## Exercise directions
Reproduce the lines of the listing exactly, beginning at the top, until the line with "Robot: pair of" has been reproduced too.

—————

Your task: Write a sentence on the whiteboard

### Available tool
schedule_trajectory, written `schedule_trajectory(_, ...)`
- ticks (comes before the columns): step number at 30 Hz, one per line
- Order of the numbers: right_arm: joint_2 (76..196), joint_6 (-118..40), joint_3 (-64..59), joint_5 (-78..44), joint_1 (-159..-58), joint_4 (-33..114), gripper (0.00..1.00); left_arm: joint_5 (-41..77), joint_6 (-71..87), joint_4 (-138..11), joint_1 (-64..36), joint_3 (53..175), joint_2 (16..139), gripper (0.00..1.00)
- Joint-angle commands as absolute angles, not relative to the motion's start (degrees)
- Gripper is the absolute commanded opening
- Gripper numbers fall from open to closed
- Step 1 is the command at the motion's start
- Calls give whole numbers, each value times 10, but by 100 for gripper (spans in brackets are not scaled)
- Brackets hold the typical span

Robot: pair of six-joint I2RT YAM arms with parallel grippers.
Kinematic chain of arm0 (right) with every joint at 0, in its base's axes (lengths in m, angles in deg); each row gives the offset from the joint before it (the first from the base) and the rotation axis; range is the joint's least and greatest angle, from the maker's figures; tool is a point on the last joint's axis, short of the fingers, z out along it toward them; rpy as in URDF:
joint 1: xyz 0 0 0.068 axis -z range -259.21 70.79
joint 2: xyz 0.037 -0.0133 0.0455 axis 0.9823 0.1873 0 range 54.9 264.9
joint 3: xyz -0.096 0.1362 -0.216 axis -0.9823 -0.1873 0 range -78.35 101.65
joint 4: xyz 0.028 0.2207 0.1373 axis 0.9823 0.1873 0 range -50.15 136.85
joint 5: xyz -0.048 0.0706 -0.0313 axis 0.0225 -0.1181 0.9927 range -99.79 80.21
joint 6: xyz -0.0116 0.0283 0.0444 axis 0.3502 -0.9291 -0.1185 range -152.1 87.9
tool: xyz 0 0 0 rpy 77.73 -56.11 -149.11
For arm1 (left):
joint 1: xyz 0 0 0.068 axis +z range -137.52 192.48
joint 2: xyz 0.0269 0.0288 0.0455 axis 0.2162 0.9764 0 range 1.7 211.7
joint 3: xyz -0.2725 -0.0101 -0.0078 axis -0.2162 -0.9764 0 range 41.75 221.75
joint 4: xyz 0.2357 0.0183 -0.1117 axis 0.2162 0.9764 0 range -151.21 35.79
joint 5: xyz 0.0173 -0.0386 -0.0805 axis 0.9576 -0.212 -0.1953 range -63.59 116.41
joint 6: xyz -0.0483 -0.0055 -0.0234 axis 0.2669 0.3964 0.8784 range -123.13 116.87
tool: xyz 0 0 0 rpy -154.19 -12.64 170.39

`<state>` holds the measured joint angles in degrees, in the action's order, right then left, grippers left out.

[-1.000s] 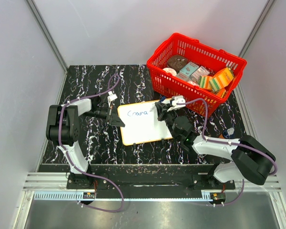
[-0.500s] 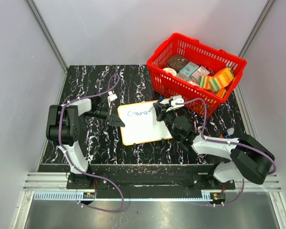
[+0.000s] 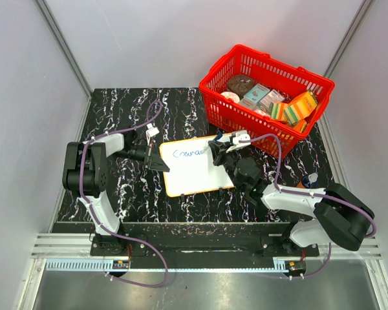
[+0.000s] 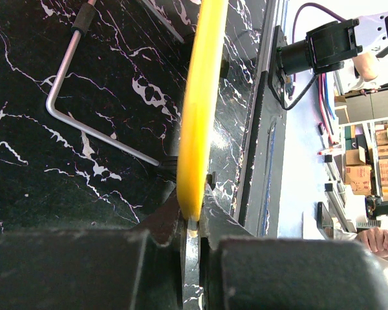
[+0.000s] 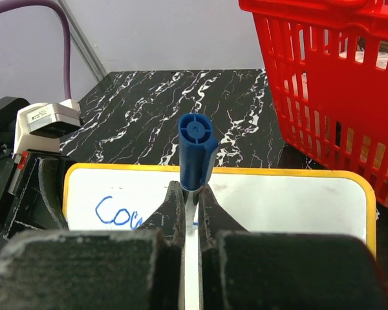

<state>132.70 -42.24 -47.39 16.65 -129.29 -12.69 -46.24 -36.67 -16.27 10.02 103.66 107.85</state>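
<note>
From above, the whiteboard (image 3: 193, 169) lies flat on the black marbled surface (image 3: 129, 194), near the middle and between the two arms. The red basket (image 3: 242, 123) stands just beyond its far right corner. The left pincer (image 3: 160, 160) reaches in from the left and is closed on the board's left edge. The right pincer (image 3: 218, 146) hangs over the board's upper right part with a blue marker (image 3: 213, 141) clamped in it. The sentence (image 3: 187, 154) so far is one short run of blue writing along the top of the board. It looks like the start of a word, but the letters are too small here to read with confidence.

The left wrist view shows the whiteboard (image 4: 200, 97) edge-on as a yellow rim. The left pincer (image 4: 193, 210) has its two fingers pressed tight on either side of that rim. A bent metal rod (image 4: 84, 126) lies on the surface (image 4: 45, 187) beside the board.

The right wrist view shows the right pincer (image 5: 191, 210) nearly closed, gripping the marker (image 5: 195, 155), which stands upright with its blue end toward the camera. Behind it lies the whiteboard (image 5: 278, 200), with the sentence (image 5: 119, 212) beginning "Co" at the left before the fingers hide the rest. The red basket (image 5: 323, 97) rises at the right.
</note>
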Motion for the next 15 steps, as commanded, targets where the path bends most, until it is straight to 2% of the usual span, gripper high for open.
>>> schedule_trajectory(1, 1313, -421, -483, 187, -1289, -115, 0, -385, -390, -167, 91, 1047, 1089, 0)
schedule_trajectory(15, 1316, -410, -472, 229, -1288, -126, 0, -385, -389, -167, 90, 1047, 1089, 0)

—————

## Solution for this exercise
Your task: Write a sentence on the whiteboard

### Available tool
schedule_trajectory, written `schedule_trajectory(_, ...)`
- ticks (comes before the columns): step number at 30 Hz, one per line
- Order of the numbers: right_arm: joint_2 (76..196), joint_6 (-118..40), joint_3 (-64..59), joint_5 (-78..44), joint_1 (-159..-58), joint_4 (-33..114), gripper (0.00..1.00); left_arm: joint_5 (-41..77), joint_6 (-71..87), joint_4 (-138..11), joint_1 (-64..36), joint_3 (53..175), joint_2 (16..139), gripper (0.00..1.00)
- Joint-angle commands as absolute angles, not relative to the motion's start (degrees)
- Gripper is the absolute commanded opening
- Gripper numbers fall from open to closed
- Step 1 is the command at the motion's start
- Calls give whole numbers, each value times 10, but by 100 for gripper (spans in brackets are not scaled)
- Brackets hold the typical span

Robot: pair of six-joint I2RT YAM arms with parallel grippers.

The required output is now complete.